ABOUT THIS TASK ▸
The lines below that include the word "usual" are to be reported.

DATASET RECORDS ▸
──────

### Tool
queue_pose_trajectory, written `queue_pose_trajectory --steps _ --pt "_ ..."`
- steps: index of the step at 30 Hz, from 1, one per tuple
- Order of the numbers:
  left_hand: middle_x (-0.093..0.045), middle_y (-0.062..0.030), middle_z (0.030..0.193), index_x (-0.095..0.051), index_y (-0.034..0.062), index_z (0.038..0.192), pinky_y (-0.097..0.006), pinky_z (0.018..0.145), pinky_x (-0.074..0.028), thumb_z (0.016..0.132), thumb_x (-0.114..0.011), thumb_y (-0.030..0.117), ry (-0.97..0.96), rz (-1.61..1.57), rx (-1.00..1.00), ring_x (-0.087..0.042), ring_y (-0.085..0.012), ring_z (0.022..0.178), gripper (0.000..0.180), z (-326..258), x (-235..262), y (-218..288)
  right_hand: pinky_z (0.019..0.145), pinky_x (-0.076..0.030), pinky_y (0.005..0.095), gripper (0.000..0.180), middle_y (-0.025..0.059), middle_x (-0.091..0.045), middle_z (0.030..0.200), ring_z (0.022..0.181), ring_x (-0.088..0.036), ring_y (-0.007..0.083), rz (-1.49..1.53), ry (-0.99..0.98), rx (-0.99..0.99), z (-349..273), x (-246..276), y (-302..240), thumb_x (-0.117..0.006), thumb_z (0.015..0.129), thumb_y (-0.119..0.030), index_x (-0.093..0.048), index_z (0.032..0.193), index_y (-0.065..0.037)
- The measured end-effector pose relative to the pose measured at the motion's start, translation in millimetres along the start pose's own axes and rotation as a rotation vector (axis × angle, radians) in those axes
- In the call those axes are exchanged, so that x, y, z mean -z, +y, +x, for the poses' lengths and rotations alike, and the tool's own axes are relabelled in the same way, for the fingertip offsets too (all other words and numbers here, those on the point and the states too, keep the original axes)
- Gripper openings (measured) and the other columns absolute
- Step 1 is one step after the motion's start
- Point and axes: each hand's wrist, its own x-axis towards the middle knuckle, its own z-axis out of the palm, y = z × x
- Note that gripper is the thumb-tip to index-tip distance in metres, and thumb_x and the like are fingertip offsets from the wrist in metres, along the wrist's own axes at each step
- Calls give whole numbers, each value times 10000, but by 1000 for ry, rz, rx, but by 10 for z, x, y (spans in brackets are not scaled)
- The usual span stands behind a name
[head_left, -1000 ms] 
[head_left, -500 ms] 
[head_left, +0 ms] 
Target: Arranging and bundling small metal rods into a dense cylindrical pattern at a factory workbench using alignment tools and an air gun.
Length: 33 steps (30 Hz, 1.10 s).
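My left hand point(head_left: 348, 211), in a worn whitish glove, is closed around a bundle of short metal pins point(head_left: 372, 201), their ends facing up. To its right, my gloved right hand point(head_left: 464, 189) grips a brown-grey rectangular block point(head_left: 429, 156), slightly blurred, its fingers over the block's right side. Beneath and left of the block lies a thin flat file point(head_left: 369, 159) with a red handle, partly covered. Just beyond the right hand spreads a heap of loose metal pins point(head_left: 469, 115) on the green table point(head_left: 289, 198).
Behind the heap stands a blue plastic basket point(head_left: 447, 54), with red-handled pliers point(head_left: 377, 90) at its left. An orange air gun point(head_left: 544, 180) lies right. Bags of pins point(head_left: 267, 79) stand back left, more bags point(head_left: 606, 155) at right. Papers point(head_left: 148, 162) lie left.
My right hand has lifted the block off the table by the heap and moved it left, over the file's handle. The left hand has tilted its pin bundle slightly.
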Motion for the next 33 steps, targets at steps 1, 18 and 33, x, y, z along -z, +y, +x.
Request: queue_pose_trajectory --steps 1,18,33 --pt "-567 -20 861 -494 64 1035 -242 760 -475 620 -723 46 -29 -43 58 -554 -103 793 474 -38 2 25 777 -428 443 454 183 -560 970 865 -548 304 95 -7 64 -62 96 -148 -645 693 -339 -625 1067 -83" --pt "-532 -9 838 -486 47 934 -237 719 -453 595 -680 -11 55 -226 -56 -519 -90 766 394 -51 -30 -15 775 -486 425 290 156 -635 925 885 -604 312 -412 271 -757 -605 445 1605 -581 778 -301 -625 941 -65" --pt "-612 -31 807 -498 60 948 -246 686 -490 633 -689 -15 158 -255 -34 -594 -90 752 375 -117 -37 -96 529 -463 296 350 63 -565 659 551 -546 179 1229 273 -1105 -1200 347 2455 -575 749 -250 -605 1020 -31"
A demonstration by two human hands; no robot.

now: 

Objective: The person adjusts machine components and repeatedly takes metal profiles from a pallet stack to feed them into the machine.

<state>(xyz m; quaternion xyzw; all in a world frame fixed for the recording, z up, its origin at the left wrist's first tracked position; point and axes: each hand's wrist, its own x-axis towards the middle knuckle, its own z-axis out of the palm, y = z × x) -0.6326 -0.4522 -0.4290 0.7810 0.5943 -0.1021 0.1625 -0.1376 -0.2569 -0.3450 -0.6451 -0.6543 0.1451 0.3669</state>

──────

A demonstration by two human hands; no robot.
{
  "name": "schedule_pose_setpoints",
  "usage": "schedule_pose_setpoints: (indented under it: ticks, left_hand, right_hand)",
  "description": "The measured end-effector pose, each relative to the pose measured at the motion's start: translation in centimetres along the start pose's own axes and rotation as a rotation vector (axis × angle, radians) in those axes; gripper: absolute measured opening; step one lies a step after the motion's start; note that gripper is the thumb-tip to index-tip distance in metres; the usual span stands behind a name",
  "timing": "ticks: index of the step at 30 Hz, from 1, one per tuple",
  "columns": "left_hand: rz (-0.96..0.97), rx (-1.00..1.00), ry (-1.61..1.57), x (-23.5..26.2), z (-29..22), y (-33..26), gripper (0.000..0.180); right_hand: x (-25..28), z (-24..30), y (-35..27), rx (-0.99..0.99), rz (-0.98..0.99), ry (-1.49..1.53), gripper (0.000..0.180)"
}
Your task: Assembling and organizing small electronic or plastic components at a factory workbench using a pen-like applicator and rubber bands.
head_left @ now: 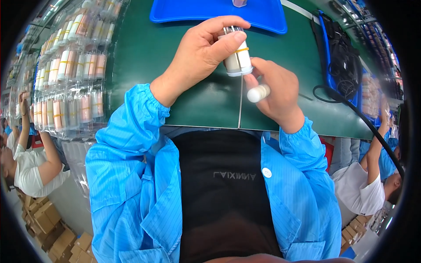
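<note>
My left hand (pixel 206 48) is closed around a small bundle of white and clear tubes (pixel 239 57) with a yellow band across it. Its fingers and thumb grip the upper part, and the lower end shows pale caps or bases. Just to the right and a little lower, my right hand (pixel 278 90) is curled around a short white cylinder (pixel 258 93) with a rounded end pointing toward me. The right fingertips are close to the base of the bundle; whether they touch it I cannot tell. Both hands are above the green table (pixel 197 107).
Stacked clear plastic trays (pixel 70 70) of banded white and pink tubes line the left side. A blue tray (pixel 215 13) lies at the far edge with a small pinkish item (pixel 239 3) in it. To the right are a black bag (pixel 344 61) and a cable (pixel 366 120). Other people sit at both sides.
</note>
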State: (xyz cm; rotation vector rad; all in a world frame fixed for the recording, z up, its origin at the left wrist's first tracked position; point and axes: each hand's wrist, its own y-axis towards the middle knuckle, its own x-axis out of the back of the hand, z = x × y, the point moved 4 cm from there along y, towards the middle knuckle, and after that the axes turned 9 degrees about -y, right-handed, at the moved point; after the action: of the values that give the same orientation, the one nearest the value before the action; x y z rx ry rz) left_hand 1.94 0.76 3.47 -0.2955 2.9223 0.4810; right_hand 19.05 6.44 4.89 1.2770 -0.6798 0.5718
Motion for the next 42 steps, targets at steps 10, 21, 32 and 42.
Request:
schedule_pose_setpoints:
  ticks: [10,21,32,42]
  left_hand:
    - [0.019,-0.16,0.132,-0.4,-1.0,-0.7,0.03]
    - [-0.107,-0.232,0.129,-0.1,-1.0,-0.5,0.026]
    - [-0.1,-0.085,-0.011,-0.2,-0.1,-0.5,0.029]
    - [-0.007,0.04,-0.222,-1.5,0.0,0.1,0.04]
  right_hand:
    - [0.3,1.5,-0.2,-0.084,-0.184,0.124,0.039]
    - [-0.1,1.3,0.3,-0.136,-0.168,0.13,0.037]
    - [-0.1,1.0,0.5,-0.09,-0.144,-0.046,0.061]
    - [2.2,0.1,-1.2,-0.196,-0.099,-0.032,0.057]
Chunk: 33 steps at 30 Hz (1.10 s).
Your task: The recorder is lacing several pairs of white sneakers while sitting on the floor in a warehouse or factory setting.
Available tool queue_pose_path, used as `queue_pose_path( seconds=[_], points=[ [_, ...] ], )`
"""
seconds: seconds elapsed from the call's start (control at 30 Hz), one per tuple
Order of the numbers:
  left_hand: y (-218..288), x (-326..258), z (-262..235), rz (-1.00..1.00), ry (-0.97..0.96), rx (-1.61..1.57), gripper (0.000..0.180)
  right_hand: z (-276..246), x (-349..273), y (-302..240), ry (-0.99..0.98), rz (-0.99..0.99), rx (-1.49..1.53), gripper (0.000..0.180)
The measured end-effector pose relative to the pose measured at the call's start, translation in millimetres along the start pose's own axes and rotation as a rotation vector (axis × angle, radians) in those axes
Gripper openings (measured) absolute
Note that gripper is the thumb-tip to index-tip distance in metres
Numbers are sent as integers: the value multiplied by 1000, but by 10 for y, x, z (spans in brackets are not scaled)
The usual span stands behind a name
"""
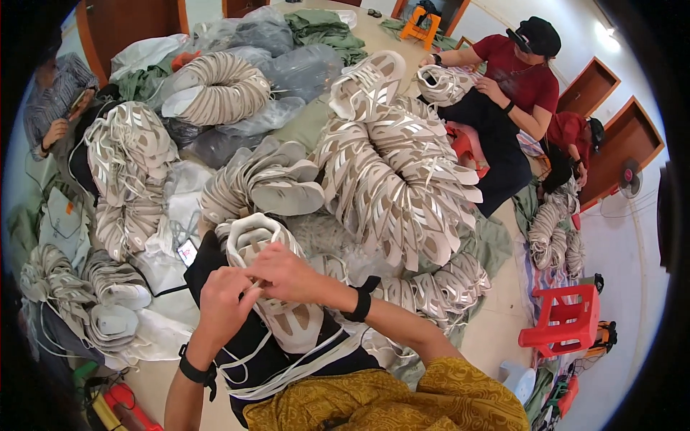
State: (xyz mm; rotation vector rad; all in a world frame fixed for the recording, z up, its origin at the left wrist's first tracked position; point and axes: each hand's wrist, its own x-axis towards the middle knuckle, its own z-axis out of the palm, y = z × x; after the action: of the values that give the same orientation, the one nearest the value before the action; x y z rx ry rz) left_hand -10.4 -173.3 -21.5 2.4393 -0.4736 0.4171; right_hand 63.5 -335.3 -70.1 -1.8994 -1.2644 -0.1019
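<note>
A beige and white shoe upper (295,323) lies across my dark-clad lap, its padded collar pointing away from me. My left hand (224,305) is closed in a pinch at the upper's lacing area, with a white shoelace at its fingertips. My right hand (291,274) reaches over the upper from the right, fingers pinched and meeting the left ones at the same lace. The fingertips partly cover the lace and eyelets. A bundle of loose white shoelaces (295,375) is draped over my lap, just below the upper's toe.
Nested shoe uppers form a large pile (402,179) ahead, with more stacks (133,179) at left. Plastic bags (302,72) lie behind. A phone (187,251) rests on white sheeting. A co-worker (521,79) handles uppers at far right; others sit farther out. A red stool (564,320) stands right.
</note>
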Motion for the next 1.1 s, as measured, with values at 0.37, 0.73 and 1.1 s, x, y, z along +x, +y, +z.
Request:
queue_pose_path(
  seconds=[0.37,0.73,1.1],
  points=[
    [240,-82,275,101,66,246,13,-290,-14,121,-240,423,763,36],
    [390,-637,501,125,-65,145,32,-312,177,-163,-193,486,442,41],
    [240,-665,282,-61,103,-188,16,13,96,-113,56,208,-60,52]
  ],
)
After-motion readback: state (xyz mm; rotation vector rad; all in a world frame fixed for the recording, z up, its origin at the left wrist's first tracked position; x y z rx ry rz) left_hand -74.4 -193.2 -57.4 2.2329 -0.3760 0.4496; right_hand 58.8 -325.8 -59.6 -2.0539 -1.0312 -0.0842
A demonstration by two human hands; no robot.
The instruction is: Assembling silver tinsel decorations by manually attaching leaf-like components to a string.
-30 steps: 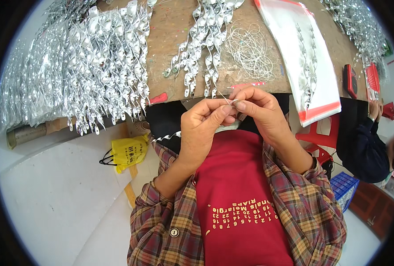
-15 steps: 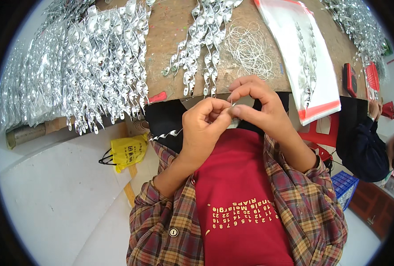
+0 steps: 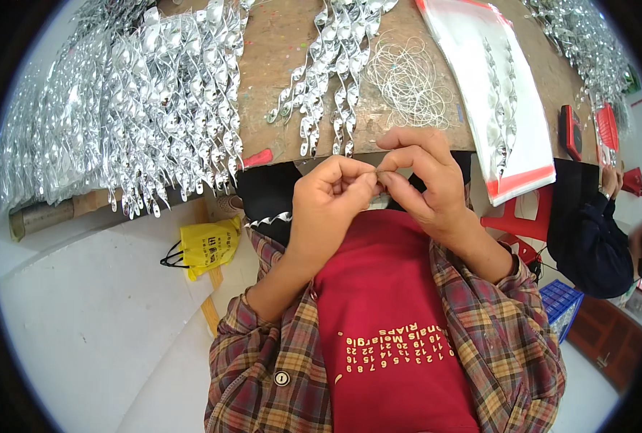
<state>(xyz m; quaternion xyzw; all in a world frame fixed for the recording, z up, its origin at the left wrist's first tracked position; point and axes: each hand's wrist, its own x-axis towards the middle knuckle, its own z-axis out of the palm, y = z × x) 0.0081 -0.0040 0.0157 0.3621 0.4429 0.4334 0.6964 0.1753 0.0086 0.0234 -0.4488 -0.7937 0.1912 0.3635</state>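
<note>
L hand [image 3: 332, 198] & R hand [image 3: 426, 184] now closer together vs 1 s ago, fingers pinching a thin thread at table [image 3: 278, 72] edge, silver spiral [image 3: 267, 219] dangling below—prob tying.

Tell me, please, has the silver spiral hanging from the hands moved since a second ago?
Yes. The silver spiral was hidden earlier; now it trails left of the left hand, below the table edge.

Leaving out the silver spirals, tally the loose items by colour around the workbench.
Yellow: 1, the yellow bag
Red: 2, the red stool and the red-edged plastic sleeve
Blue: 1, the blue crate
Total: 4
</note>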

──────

ANSWER BOX ▸
- The usual span stands behind a name
  "description": "The measured end-effector pose, each relative to the pose measured at the motion's start: translation in centimetres along the start pose's own axes and rotation as a rotation vector (axis × angle, radians) in those axes; gripper: absolute measured opening; step one lies a step after the motion's start; note that gripper is the thumb-tip to index-tip distance in metres; the usual span stands behind a name",
The usual span stands behind a name

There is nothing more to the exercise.